[WHAT TO WORK ON] Return each line of the records below that contains the word "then".

(Data extracted from a collection)

- - - - -

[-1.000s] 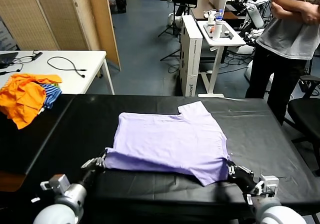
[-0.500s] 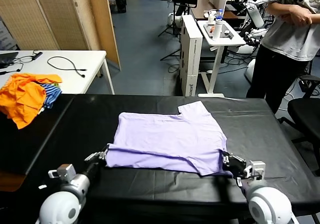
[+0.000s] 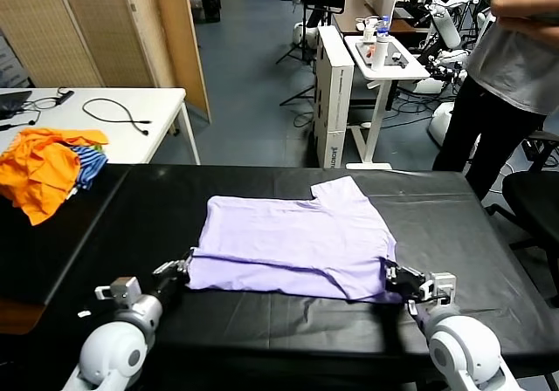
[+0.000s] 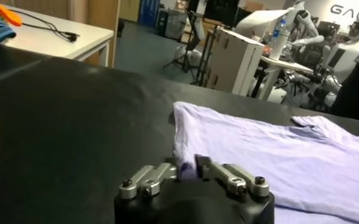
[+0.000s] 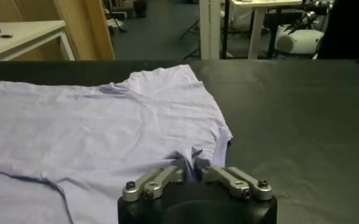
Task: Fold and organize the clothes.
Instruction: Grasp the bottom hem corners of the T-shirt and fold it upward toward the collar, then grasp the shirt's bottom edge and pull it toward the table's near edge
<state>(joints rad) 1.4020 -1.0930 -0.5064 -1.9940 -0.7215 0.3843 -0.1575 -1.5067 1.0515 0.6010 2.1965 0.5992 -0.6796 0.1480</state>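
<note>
Pale lavender cotton T-shirt (image 3: 293, 244) spread flat on black table (image 3: 472, 216), long axis side to side. Left gripper (image 3: 175, 272) and right gripper (image 3: 400, 279) at near-edge corners, jaws parted, barely pinching cloth.

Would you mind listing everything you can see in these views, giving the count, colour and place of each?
T-shirt: one, pale lavender, lying partly folded in the middle of the black table.
Black table: one, black, directly before the robot.
Orange garments: a pile, bright orange, at the table's far left.
Striped cloth: one, blue-striped, tucked among the orange garments.
White desk: one, white, behind the table on the left, with a black cable on it.
Bystander: one, grey shirt and black trousers, far right.
Left gripper: one, at the T-shirt's near left corner, cloth between its fingers.
Right gripper: one, at the T-shirt's near right corner, cloth between its fingers.
</note>
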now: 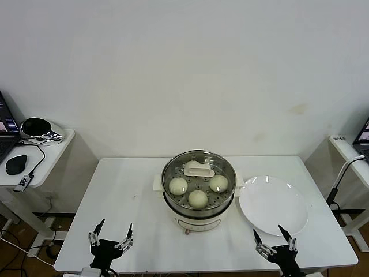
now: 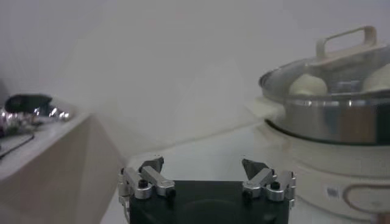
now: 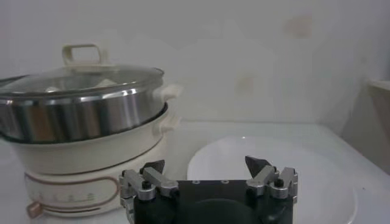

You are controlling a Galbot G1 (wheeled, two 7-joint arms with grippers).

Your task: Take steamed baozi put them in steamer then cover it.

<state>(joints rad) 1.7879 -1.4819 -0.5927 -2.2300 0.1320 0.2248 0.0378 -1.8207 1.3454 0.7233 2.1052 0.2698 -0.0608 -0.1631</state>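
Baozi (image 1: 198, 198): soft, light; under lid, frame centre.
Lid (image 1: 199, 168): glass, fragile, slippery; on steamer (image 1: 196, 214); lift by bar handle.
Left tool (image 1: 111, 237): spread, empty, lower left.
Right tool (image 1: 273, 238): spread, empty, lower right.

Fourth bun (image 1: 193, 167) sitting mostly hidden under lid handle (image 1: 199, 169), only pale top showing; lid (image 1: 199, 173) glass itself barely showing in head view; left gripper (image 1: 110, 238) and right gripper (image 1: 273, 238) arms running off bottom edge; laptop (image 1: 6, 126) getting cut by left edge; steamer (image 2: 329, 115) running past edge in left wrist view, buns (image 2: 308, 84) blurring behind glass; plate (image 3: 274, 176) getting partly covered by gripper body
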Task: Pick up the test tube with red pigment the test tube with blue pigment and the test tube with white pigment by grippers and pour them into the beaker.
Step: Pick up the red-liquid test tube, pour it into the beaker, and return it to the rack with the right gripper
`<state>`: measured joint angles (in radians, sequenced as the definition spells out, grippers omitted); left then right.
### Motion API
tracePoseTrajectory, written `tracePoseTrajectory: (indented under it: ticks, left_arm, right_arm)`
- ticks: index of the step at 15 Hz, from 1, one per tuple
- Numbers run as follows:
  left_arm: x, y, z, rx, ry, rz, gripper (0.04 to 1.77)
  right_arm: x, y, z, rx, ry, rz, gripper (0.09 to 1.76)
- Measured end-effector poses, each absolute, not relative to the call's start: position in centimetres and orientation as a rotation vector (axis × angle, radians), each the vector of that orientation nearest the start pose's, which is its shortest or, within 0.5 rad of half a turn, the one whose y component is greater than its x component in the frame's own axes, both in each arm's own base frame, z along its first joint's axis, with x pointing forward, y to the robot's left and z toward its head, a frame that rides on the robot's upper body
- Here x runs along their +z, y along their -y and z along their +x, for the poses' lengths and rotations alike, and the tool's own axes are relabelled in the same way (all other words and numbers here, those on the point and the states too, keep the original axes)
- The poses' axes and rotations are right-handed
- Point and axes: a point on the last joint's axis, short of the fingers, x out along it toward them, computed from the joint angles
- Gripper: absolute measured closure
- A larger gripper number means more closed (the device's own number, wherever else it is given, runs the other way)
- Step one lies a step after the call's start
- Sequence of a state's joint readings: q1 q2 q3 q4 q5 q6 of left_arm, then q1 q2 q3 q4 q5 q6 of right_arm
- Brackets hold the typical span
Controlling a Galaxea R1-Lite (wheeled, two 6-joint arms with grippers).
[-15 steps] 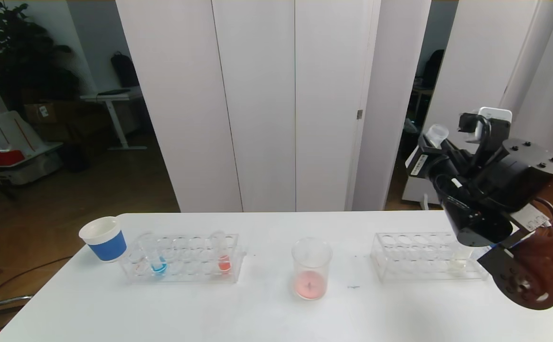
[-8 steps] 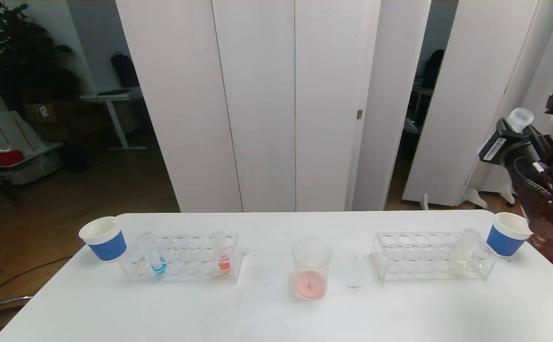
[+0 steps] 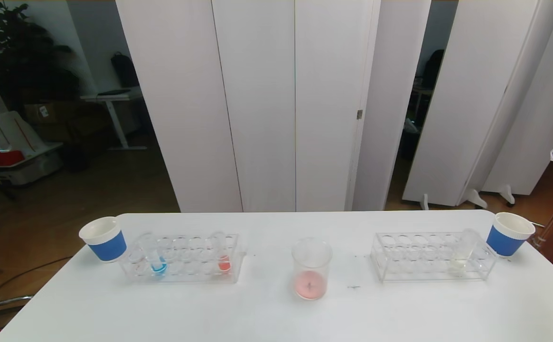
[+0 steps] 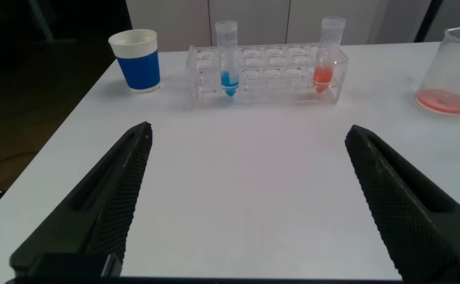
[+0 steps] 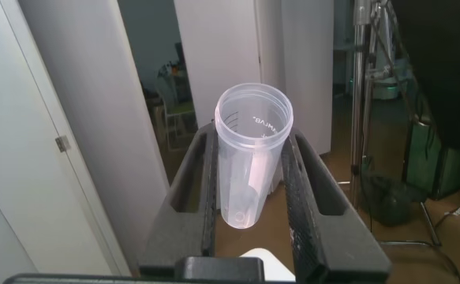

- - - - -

[RESPONSE FOR THIS EXERCISE]
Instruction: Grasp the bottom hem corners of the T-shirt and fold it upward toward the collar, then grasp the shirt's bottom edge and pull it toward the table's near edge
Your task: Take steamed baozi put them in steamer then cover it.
`<state>`: measured joint angles (in radians, sequenced as the definition spells out, grippers omitted); left then right.
- Sequence of a state's joint readings: q1 q2 q3 q4 q5 q6 of left_arm, then q1 q2 q3 q4 q5 q6 of right_arm

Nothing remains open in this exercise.